General election, November 5, 2024
| Party |  | Candidate | Votes | % | ±% |
|---|---|---|---|---|---|
|  | Democratic | Bill Ramos | 44,393 | 52.0 |  |
|  | Republican | Chad Magendanz | 40,966 | 48.0 |  |
|  |  | Write-in | 66 | 0.1 |  |
| Total votes |  |  | 85,425 | 100.0 |  |

==== 2025 Washington State Senate, District 5 (Special Election) ====

Special general election, November 4, 2025
| Party |  | Candidate | Votes | % | ±% |
|---|---|---|---|---|---|
|  | Democratic | Victoria Hunt (incumbent) | 28,402 | 56.3 |  |
|  | Republican | Chad Magendanz | 22,005 | 43.6 | −4.4 (vs. 2024) |
|  |  | Write-in | 62 | 0.1 |  |
| Total votes |  |  | 50,469 | 100.0 |  |

Source: Ballotpedia

== Legislative career ==
The Washington Cybercrime Act, which Magendanz co-sponsored, updates current statues to help prosecute crimes of electronic data interference, data theft, spoofing and tampering in the first and second degree.
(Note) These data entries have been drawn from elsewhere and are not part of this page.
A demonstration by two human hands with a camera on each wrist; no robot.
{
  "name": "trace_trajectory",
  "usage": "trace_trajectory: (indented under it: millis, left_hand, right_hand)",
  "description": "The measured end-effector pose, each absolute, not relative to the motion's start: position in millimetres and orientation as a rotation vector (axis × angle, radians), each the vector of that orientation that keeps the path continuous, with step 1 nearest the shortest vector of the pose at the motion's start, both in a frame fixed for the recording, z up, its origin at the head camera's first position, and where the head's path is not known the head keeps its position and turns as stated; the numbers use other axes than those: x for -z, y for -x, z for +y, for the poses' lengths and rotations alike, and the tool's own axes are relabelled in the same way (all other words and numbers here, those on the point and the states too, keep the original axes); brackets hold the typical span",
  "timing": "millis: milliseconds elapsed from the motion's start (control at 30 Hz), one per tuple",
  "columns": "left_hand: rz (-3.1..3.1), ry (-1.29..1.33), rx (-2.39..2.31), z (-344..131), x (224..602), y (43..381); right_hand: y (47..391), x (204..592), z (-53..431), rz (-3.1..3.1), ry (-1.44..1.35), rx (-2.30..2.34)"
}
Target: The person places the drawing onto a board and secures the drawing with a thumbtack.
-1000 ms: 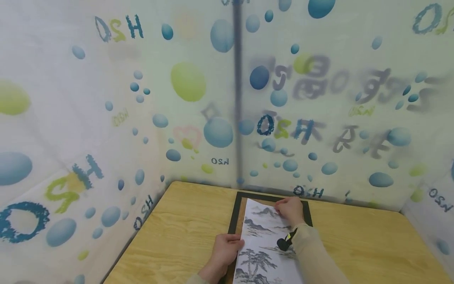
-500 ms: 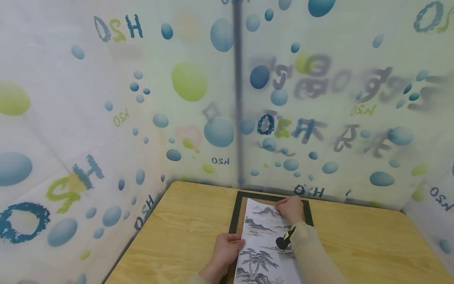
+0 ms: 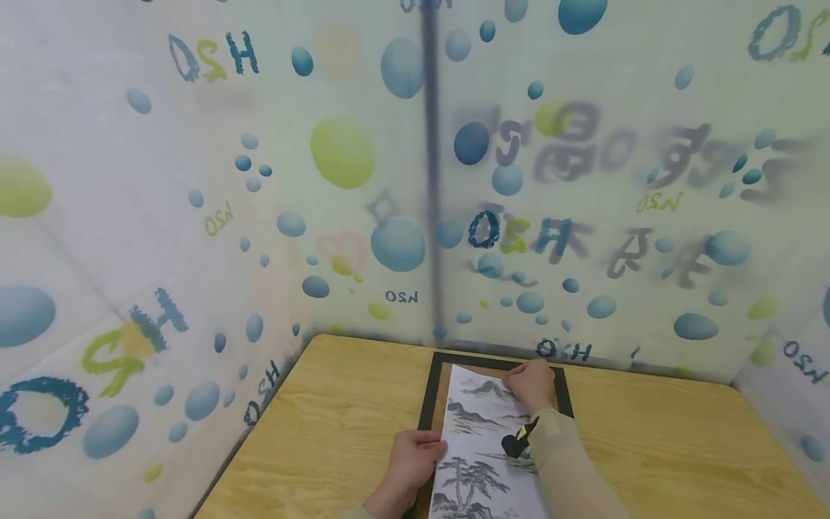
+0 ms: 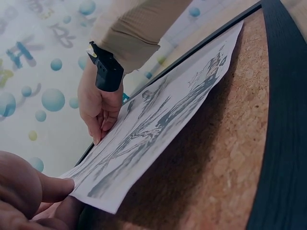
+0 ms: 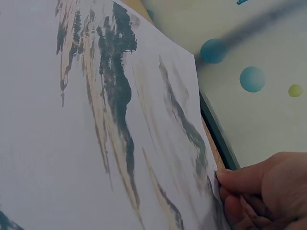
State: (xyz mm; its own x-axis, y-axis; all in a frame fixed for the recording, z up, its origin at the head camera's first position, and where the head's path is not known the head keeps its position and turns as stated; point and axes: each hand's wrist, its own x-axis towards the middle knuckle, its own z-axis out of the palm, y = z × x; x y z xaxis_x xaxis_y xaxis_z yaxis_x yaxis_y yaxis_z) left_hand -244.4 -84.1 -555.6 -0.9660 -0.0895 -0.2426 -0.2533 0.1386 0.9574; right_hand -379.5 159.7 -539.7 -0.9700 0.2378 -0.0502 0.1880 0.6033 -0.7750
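Observation:
A white sheet with an ink landscape painting (image 3: 476,429) of hills and pines lies over a cork board (image 4: 235,129) with a black frame (image 4: 288,96). My left hand (image 3: 410,461) pinches the sheet's left edge between thumb and fingers. In the left wrist view that edge is lifted off the cork and casts a shadow on it. At the far edge, my right hand (image 3: 533,383) pinches the paper between thumb and fingers, as the right wrist view shows up close. The right forearm covers part of the sheet's right side.
The board lies on a light wooden table (image 3: 337,404), close to its back edge. A pale curtain (image 3: 363,94) printed with blue and green bubbles hangs behind and at the sides. A black wrist camera (image 3: 515,443) sits on the right wrist above the sheet.
Both hands keep their hold on the sheet in the same places. Only a slight shift of the head view shows.

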Motion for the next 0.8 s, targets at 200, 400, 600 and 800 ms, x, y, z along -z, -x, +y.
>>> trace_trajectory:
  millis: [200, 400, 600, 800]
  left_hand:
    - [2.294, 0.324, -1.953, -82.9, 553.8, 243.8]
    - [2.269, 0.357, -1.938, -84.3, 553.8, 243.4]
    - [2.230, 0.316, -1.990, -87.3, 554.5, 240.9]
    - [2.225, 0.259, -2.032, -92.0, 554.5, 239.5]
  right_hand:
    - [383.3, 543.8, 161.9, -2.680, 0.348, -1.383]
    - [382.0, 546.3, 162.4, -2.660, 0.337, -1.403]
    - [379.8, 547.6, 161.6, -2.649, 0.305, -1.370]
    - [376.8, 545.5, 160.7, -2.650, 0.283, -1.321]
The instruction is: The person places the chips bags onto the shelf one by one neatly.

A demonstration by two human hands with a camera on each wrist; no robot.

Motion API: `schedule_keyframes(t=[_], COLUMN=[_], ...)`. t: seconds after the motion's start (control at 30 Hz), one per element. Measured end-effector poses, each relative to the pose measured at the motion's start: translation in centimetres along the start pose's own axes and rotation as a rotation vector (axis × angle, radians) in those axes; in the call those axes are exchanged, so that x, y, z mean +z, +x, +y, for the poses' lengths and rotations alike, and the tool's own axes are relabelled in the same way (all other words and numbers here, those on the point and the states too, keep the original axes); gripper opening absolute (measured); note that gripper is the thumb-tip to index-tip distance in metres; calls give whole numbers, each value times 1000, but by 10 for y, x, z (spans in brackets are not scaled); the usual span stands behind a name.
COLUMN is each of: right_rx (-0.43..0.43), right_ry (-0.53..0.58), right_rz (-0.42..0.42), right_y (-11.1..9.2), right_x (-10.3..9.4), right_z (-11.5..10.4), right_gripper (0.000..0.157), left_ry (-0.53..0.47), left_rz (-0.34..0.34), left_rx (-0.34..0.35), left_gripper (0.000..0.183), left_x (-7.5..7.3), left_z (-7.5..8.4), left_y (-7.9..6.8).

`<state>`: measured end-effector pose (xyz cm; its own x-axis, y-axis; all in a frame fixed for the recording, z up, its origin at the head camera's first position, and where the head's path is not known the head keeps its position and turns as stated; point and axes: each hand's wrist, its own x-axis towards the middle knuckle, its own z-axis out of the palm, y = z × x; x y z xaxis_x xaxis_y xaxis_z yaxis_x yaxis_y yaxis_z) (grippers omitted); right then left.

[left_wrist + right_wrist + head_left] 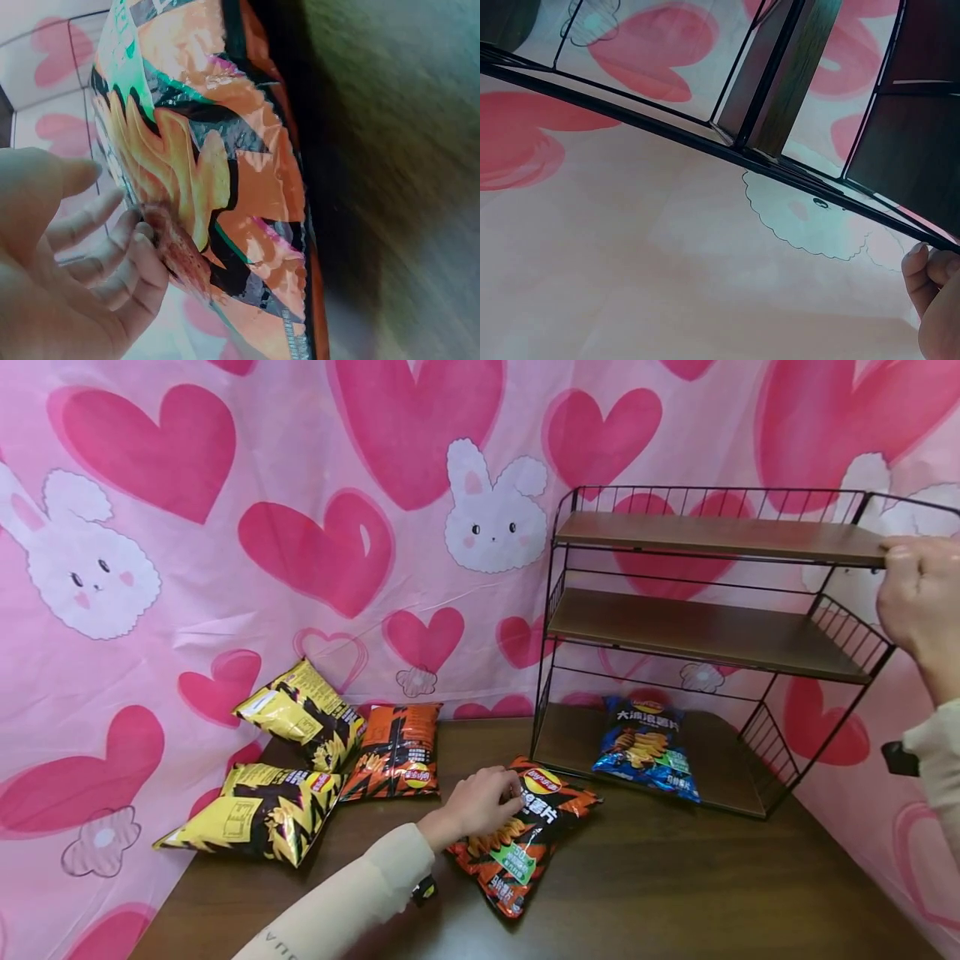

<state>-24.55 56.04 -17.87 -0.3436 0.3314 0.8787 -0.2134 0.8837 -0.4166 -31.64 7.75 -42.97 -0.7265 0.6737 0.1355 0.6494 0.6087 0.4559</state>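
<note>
An orange and black potato chip bag (512, 860) lies face up at the middle of the brown table (675, 893). My left hand (480, 803) is over it; in the left wrist view the fingertips (146, 244) touch its printed front, while the thumb stands apart. At the upper right, my right hand (926, 610) grips the front right corner of the top board of a three-tier rack (705, 628). The right wrist view shows its curled fingers at the rack's black metal frame (682, 136). A blue chip bag (647, 750) leans back on the bottom tier.
To the left, two yellow and black chip bags (251, 814) lie close together, one behind the other. Another orange chip bag (393, 750) sits beside them, back side showing. A pink cloth (300, 435) with hearts and rabbits hangs behind the table.
</note>
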Motion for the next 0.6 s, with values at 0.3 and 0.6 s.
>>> schedule_keyframes(t=[0.3,0.6], right_rx=[17,-5], right_ry=[-78,-86], right_rz=[-25,-30], right_y=[-2,-1], right_x=[-1,0], right_z=[1,-3], right_gripper=[52,54], left_ry=[-66,-135], left_rz=[61,-109], left_rx=[-105,-174], left_gripper=[13,29], left_x=[-12,-19], left_z=[-25,-48], left_y=[9,13])
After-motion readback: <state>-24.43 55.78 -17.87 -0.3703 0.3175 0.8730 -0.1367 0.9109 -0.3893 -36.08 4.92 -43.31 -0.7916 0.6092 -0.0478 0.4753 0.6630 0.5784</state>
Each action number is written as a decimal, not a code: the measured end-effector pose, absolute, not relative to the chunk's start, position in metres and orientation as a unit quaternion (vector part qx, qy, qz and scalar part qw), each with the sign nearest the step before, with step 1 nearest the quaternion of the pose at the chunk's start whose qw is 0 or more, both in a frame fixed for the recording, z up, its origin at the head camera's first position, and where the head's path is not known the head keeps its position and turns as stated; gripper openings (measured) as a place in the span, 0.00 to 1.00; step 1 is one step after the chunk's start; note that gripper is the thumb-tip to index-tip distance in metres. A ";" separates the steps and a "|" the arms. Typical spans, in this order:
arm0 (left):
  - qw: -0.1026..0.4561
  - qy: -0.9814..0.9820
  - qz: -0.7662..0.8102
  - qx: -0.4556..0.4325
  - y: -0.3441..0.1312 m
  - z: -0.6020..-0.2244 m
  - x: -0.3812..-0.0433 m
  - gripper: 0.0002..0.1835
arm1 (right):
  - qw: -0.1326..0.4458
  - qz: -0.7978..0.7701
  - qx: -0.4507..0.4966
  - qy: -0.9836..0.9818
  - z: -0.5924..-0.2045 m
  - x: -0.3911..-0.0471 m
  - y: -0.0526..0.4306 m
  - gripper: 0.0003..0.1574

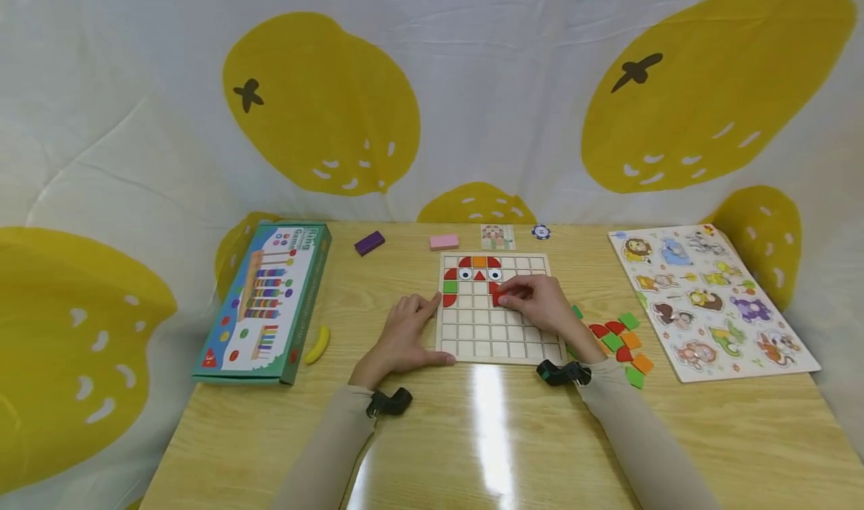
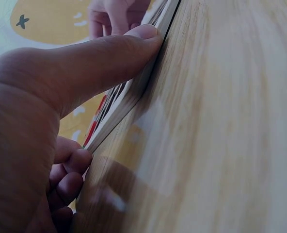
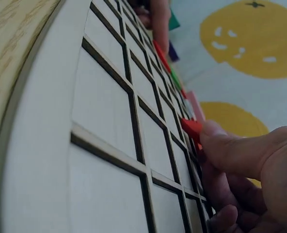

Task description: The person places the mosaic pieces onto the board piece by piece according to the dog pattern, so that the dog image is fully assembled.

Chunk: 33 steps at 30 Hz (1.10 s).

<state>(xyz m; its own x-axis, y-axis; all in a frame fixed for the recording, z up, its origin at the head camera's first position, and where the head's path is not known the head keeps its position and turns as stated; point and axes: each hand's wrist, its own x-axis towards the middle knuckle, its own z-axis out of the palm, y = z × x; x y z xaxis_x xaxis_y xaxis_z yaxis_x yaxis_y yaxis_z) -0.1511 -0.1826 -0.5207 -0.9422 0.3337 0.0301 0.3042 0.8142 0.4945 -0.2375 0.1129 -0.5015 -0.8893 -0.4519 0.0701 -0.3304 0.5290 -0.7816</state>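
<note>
A pale wooden grid board (image 1: 499, 351) lies on the table, with red, green and orange pieces and two eye tiles forming a face-like pattern at its top left. My right hand (image 1: 540, 302) pinches a small red piece (image 3: 192, 128) between thumb and fingers, over the pattern's right side. The fingers partly hide that piece. My left hand (image 1: 403, 335) is spread at the board's left side. Its thumb (image 2: 109, 56) rests along the near edge by the corner, and a fingertip touches the left edge.
Loose coloured pieces (image 1: 613, 342) lie right of the board, partly behind my right wrist. An animal puzzle (image 1: 715, 300) is farther right. At left are a ring game box (image 1: 263, 300) and a toy banana (image 1: 316, 345). Purple (image 1: 369, 243) and pink blocks (image 1: 443, 242), a pattern card (image 1: 497, 237) and chip (image 1: 541, 232) lie behind.
</note>
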 end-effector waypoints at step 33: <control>0.032 0.951 0.260 0.162 -0.180 -0.518 -0.149 0.66 | 0.077 -0.249 -0.197 0.945 -0.470 -0.205 0.252 0.16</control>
<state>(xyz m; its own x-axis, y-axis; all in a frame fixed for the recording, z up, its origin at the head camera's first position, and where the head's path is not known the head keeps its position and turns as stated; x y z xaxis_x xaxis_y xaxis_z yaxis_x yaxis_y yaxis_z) -0.1494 -0.1805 -0.5184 -0.9456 0.3246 0.0236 0.2914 0.8121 0.5056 -0.2045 0.2520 -0.4696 -0.9105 -0.4107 -0.0477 -0.3339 0.7984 -0.5012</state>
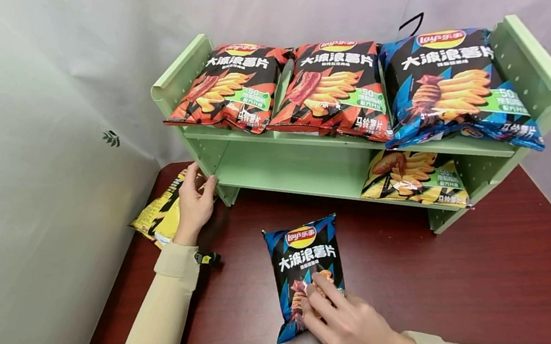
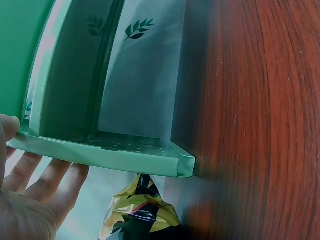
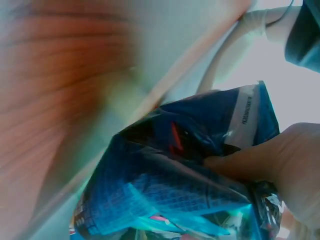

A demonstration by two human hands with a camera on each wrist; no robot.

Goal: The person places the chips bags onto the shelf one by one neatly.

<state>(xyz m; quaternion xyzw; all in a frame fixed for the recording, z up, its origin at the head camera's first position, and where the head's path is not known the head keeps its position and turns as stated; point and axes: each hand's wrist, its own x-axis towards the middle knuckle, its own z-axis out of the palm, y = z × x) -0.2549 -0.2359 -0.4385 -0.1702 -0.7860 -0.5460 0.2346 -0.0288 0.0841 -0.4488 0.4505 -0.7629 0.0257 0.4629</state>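
Observation:
My right hand [image 1: 346, 318] grips a blue and black bag of chips [image 1: 307, 258] in front of the green shelf rack [image 1: 286, 173]. In the right wrist view the thumb presses into the crinkled blue bag [image 3: 165, 185]; the other fingers are mostly hidden. At the rack's left side panel [image 2: 110, 156], my left hand [image 1: 195, 200] holds the edge, thumb on one face and fingers on the other. Just beyond that hand, a yellow bag of chips [image 1: 161, 217] lies on the table, partly covered by it.
On the top shelf lean two red bags [image 1: 231, 89] [image 1: 332, 90] and a blue bag [image 1: 453, 86]. Another yellow bag [image 1: 412, 177] sits at the right of the lower shelf. The dark red table [image 1: 393, 288] meets pale curtains [image 1: 52, 162] behind and to the left.

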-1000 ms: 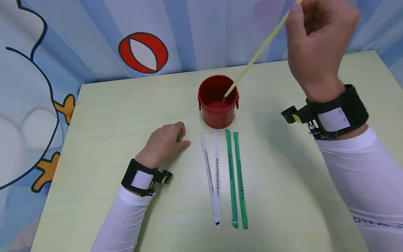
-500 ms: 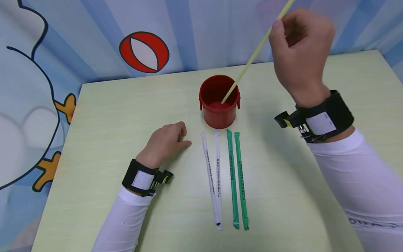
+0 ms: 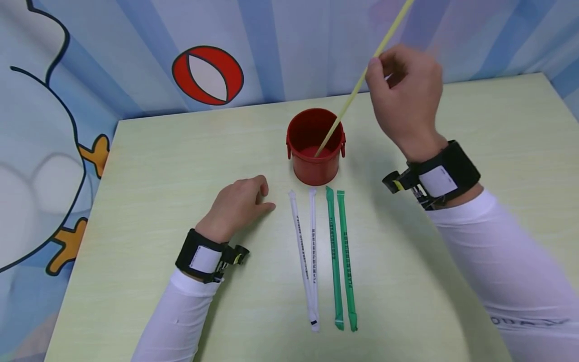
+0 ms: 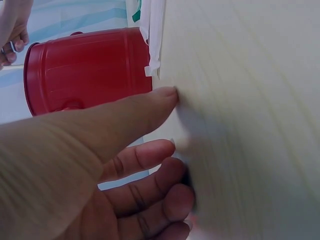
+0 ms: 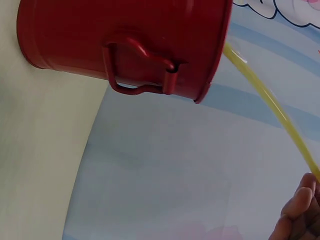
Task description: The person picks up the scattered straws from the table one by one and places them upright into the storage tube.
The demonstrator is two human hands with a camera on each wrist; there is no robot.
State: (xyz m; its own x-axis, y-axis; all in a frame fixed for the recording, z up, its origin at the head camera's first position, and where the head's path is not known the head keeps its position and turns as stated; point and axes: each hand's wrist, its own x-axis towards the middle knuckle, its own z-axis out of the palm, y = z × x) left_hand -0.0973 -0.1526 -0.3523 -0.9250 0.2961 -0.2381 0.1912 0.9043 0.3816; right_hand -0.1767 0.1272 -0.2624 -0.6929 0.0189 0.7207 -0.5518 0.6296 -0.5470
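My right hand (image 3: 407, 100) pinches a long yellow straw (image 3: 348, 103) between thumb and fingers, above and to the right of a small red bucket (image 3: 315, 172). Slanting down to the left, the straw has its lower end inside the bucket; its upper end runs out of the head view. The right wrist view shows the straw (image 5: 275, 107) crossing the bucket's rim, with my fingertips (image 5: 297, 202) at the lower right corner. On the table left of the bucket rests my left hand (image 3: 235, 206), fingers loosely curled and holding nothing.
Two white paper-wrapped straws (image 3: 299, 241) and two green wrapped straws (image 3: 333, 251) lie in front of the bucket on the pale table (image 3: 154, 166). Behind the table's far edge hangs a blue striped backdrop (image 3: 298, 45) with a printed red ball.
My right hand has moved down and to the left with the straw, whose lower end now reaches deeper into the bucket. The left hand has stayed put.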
Magendanz also co-sponsored House Bill 2573, which sought to alleviate teacher shortages by helping with recruitment and retention and by removing barriers for out-of-state teachers to be certified in Washington.

== Computer science career ==
Magendanz worked at Microsoft as a software developer. Magendanz currently teaches computer science in the Bellevue School District at International School.